Only a number is wanted: how many lines in the listing contain the word "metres"?

□ □ □ □ □

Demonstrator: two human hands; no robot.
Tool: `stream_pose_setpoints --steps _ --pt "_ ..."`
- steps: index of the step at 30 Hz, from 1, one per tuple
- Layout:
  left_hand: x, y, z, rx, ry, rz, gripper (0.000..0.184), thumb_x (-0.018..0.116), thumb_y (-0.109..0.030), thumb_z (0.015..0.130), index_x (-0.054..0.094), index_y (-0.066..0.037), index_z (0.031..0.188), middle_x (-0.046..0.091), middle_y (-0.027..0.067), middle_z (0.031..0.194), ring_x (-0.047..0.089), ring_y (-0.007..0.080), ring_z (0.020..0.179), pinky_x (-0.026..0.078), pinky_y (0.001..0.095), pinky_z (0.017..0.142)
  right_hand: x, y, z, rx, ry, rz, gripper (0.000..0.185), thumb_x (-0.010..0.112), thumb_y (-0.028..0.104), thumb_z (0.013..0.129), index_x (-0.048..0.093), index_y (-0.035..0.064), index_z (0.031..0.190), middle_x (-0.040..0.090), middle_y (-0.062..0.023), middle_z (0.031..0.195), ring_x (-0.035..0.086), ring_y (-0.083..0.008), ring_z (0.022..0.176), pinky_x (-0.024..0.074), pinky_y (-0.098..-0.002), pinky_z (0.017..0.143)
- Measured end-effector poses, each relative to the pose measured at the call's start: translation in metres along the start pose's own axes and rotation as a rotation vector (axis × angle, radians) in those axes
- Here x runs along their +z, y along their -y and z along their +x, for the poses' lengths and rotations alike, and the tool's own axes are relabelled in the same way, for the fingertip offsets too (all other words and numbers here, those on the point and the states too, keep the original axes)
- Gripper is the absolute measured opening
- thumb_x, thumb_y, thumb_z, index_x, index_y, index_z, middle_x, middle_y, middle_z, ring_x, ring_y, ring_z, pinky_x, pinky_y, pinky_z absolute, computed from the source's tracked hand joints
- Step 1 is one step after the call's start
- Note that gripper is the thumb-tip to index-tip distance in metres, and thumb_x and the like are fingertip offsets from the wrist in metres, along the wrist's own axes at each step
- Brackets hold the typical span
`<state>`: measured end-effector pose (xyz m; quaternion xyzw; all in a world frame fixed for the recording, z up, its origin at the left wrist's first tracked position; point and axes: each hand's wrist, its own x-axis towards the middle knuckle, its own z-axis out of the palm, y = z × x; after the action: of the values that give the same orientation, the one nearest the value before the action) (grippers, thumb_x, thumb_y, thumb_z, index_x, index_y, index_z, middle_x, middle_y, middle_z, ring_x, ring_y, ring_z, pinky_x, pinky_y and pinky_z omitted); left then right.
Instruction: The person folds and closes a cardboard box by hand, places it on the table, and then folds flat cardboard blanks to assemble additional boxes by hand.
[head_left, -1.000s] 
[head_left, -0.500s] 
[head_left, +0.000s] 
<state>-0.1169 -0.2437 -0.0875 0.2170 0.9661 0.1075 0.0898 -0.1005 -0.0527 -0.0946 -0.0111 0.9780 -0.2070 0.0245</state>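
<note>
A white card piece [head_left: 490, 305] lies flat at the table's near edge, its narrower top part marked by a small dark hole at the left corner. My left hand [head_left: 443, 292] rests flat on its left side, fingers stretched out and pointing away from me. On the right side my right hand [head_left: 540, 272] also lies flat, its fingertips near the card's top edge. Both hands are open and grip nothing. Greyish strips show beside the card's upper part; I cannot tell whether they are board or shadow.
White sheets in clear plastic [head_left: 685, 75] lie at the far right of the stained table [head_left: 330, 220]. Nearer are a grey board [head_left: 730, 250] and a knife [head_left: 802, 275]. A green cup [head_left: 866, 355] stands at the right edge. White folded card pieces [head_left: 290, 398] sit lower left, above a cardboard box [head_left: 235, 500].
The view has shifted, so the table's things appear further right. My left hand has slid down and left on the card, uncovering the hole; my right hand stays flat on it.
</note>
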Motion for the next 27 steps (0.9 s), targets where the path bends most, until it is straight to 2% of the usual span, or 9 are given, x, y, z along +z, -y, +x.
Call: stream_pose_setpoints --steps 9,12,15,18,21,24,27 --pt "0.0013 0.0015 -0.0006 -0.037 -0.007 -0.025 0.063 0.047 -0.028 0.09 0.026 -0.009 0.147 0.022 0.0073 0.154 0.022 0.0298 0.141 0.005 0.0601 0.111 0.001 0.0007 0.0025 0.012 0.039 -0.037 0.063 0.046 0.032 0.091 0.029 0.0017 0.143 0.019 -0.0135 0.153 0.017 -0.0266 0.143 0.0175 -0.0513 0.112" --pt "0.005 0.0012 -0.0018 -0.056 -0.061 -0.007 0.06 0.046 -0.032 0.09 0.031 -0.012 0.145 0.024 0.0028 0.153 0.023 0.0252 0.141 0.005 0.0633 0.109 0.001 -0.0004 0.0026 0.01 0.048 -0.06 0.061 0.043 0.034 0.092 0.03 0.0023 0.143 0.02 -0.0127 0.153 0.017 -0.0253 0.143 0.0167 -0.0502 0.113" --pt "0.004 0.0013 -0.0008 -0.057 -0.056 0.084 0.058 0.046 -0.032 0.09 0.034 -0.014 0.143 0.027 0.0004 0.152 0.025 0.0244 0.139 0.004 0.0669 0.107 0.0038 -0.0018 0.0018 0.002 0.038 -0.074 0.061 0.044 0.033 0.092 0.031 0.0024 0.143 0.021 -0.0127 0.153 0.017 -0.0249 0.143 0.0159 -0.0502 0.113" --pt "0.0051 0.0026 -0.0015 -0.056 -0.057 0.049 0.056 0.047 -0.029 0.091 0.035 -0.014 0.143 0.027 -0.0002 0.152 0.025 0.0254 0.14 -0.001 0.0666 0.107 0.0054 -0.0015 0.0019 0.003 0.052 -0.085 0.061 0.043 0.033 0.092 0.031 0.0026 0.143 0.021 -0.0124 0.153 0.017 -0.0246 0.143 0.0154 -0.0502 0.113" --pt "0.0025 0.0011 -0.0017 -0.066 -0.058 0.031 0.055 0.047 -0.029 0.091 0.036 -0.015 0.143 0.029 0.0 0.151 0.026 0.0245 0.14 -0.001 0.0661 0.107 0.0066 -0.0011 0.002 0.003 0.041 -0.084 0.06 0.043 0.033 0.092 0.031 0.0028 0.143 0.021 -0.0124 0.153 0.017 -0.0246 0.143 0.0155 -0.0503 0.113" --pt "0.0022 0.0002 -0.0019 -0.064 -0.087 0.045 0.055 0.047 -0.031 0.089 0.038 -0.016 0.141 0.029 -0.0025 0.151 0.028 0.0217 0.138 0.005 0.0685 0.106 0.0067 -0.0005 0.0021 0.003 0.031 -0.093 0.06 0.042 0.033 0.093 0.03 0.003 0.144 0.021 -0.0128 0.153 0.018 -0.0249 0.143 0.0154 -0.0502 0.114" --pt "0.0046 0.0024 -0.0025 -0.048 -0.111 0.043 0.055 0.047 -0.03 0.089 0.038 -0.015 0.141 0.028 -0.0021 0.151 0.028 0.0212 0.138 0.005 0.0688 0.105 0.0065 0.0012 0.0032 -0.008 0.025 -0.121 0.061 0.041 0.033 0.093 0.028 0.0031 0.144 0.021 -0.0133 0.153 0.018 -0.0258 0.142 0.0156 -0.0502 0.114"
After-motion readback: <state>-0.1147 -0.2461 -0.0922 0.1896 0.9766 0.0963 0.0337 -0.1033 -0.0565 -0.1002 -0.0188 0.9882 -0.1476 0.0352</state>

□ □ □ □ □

Response for this exercise:
2